Réunie le 15 juin, la commission des lois du Sénat a examiné le rapport de Pierre-Yves Collombat (RDSE, Var) et établi ses textes sur la proposition de loi rénovant les modalités d’inscription sur les listes électorales (n° 653) et sur les deux propositions de loi organiques connexes (nos 654 et 655). La commission a approuvé le principe de ces textes – résultant d’un rapport d’information et d’une initiative de deux députés dont Élisabeth Pochon (PS, Seine-St-Denis) – et les simplifications qu’ils proposent pour les citoyens, à savoir l’inscription sur les listes électorales jusqu’à 30 jours avant le scrutin ; l’extension des inscriptions d’office aux citoyens ayant acquis la nationalité française ; la révision des listes par les maires tout au long de l’année à partir d’un répertoire électoral unique et permanent tenu par l’INSEE.

Ces propositions de loi suppriment, en outre, la possibilité de “double inscription” en faveur des Français établis hors de France, les conduisant à choisir entre une inscription sur les listes électorales consulaires à l’étranger et sur les listes de leur commune française de rattachement afin de résoudre les difficultés pratiques constatées notamment lors des élections présidentielles de 2007 et de 2012. La commission des lois du Sénat a souhaité conforter cette réforme et veiller à son applicabilité.

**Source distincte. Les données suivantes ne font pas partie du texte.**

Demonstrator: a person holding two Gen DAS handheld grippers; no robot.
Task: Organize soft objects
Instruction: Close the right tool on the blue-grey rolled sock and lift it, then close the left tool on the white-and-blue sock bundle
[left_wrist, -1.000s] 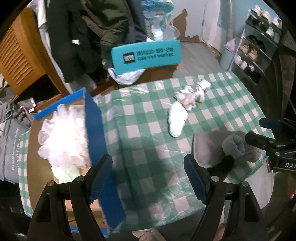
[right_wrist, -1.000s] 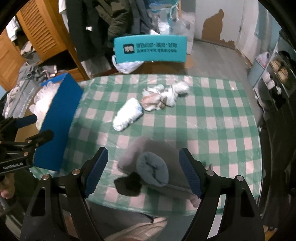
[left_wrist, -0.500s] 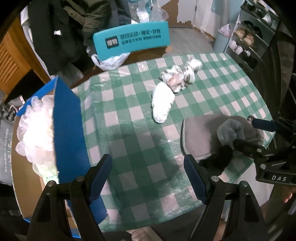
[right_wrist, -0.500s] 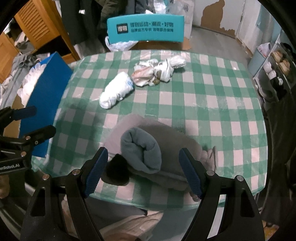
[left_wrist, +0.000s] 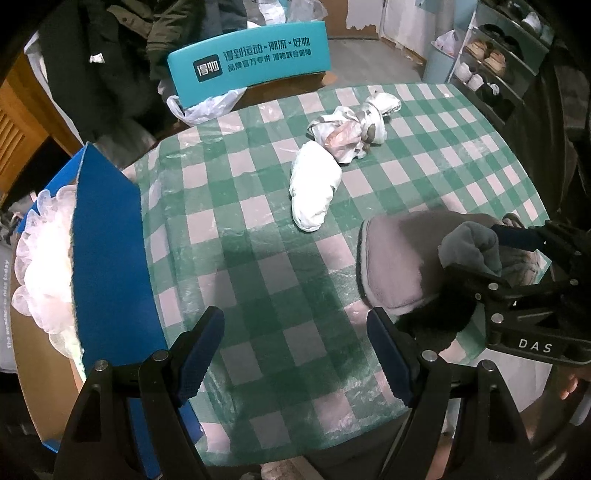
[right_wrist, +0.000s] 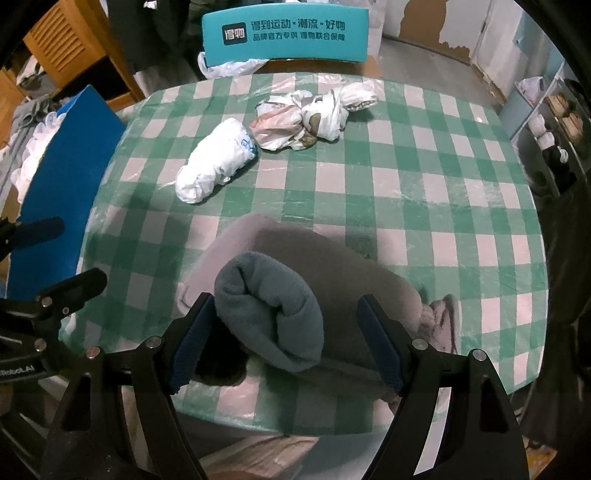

Elle a ainsi prévu davantage de souplesse dans la mise en œuvre des propositions de loi en fixant leur entrée en vigueur au 31 décembre 2019 au plus tard (soit un an de plus que le délai proposé). Ce délai supplémentaire semble indispensable pour constituer le répertoire électoral unique, dématérialiser l’ensemble des relations avec l’INSEE et les communes et former plusieurs milliers d’agents communaux à cette réforme. Enfin, les prérogatives des commissions de contrôle ont été renforcées afin qu’elles remplissent plus efficacement leur mission de vérification des décisions d’inscription et de radiation du maire. Ces commissions se réuniraient ainsi avant la publication des listes électorales et étudieraient les recours administratifs qui leur seraient adressés par les citoyens contestant les décisions du maire. Ces textes devraient être examinés en séance publique avant la fin juin.